# California approved pocket pistol



## Joejitsu (May 23, 2007)

Hey guys, I spent the last few days researching on pocket pistols and had decided pretty much to get a kel tec...until today I found that they are not legal in CA, argh! Any Californians on here share their thoughts on good CA legal pocket pistols? Thanks.

Joe


----------



## Benzbuilder (Sep 7, 2006)

About all you can do is move.:smt082:anim_lol::smt023


----------



## ArmyCop (May 7, 2006)

Joejitsu said:


> Hey guys, I spent the last few days researching on pocket pistols and had decided pretty much to get a kel tec...until today I found that they are not legal in CA, argh! Any Californians on here share their thoughts on good CA legal pocket pistols? Thanks.
> 
> Joe


Kel Tec's NOT Legal???
Why in the world NOT? Do they give an explanation behind this?


----------



## spacedoggy (May 11, 2006)

ArmyCop said:


> Kel Tec's NOT Legal???
> Why in the world NOT? Do they give an explanation behind this?
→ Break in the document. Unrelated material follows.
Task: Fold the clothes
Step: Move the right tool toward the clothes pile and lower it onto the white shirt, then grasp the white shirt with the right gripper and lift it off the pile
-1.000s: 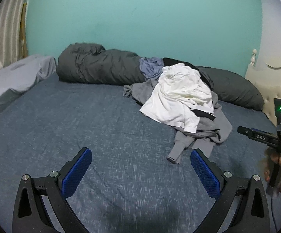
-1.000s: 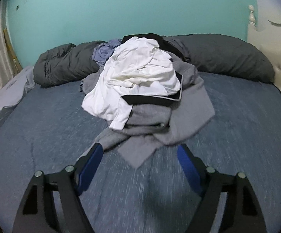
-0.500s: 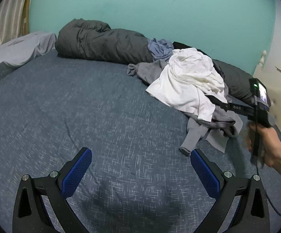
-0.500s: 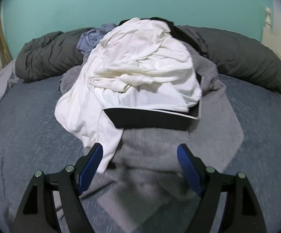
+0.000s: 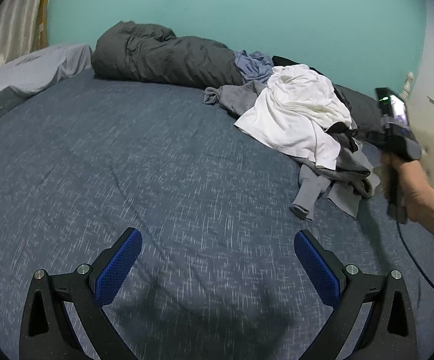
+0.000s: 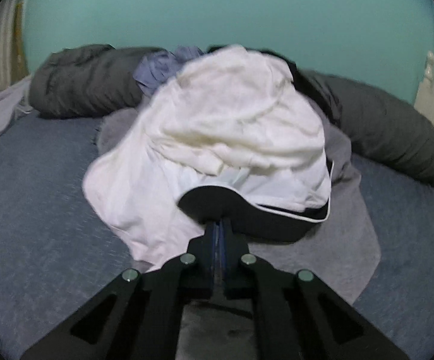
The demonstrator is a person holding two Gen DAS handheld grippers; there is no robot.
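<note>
The left tongs (image 5: 218, 265) are standing wide apart, hovering over bare blue bedsheet (image 5: 127, 165) in the near left of the bed. Nothing is lying between the blue pads (image 5: 118, 270), and they are touching no garment.

Further right and farther away, the clothes pile (image 5: 295, 120) is lying on the sheet against a dark grey duvet roll (image 5: 163, 57) at the teal wall (image 5: 217, 6). A white shirt (image 6: 232, 126) is sitting on top, a grey garment (image 6: 322, 255) is spreading underneath with one sleeve trailing toward the near side, and a blue-grey piece (image 6: 163, 66) is showing at the far edge of the pile.

At the right, a hand (image 5: 420, 198) is gripping the handle of the right tongs (image 6: 218, 228). In the right wrist view these tongs are pressed together at the near edge of the pile, clamped on the black garment (image 6: 262, 222) that is emerging from beneath the white shirt. The black fabric is bunching up at the tips. The frame is slightly blurred, so how much cloth is caught cannot be told.
</note>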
The explanation is "IT'S CALIFORNIA" Next with Roise's help they will pass a law that you can not own any kind of firearm on the fourth of July. That means you have to sell them all before and then buy again after the 4th.


----------



## Joejitsu (May 23, 2007)

ArmyCop said:


> Kel Tec's NOT Legal???
> Why in the world NOT? Do they give an explanation behind this?
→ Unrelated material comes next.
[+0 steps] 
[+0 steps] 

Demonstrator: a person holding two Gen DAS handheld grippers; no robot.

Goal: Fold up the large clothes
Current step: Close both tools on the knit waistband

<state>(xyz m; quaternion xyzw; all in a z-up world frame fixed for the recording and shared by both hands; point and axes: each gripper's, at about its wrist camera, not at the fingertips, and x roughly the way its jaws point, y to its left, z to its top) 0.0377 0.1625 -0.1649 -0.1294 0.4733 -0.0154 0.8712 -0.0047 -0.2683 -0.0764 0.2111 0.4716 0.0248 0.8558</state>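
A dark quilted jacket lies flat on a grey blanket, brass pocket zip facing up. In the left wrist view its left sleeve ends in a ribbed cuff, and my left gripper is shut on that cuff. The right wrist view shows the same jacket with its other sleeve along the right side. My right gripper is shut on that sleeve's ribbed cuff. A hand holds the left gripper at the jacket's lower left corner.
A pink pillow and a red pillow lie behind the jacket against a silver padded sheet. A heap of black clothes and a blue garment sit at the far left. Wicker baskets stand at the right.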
The california laws require all new handguns produced to pass a three part safety test. First, they drop them several times and cannot misfire. Second they must be able to shoot 600 rounds with less than 3 malfunctions (i think). Finally, they must have some sort of external safety (which the kel tecs do not).

Joe


----------



## ArmyCop (May 7, 2006)

Ohhhhh. Ok. That makes a little sense now.
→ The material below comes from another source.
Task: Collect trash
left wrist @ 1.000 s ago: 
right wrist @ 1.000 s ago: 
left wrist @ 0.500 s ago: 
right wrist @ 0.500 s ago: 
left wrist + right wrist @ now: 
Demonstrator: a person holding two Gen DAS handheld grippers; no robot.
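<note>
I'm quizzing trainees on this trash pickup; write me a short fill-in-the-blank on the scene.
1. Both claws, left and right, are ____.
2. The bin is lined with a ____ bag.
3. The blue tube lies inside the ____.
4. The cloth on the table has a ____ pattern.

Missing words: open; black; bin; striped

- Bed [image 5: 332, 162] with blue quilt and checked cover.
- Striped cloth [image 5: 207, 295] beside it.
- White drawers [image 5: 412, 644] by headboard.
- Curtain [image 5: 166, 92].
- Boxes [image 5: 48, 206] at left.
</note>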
With no external safety I guess that'd outlaw most if not all snubbies right?


----------



## Revolver (Aug 26, 2006)

Joejitsu said:


> The california laws require all new handguns produced to pass a three part safety test. First, they drop them several times and cannot misfire. Second they must be able to shoot 600 rounds with less than 3 malfunctions (i think). Finally, they must have some sort of external safety (which the kel tecs do not).
> 
> Joe


You also forget all the cash the manufacturers have to fork over for these "tests" to be conducted. Every variant of the same model must also be tested.


----------



## Revolver (Aug 26, 2006)

ArmyCop said:


> Ohhhhh. Ok. That makes a little sense now.
> 
> With no external safety I guess that'd outlaw most if not all snubbies right?


Not if they have those infernal key locks on them.


----------



## Todd (Jul 3, 2006)

Joejitsu said:


> Finally, they must have some sort of external safety (which the kel tecs do not).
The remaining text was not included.